▶ **EXERCISE DIRECTIONS**
Could you print only the lines from the one containing "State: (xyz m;" through the end of the listing below, unchanged?

▶ **RECORDED INFORMATION**

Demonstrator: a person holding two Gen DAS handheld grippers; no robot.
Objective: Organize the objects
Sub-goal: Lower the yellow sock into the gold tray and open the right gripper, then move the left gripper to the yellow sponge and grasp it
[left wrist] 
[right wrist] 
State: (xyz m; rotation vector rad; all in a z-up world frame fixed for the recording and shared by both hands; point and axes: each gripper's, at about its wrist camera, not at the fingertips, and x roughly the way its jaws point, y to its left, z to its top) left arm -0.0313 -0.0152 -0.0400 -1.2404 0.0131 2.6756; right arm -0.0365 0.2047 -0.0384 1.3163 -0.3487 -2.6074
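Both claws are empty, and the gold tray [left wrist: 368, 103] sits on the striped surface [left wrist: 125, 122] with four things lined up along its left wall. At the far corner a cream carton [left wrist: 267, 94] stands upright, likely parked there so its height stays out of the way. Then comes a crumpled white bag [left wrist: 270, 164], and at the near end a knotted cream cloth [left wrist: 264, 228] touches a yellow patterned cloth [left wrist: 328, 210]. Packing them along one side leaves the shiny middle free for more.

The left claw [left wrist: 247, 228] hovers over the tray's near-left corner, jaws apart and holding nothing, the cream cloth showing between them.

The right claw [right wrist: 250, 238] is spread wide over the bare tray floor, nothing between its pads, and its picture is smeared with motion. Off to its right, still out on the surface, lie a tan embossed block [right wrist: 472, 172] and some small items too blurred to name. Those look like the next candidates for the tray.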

▶ **RESPONSE AREA**
State: (xyz m; rotation vector rad; all in a z-up world frame fixed for the recording and shared by both hands; point and axes: each gripper's, at about its wrist camera, not at the fingertips, and x roughly the way its jaws point, y to its left, z to its top) left arm -0.0313 -0.0152 -0.0400 -1.2404 0.0131 2.6756; right arm -0.0365 0.2047 -0.0384 1.3163 -0.3487 -2.6074
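Both claws are empty, and the gold tray [left wrist: 368, 103] sits on the striped surface [left wrist: 125, 122] with four things lined up along its left wall. At the far corner a cream carton [left wrist: 267, 94] stands upright, likely parked there so its height stays out of the way. Then comes a crumpled white bag [left wrist: 270, 164], and at the near end a knotted cream cloth [left wrist: 264, 228] touches a yellow patterned cloth [left wrist: 328, 210]. Packing them along one side leaves the shiny middle free for more.

The left claw [left wrist: 247, 228] hovers over the tray's near-left corner, jaws apart and holding nothing, the cream cloth showing between them.

The right claw [right wrist: 250, 238] is spread wide over the bare tray floor, nothing between its pads, and its picture is smeared with motion. Off to its right, still out on the surface, lie a tan embossed block [right wrist: 472, 172] and some small items too blurred to name. Those look like the next candidates for the tray.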

The exercise has been answered completely.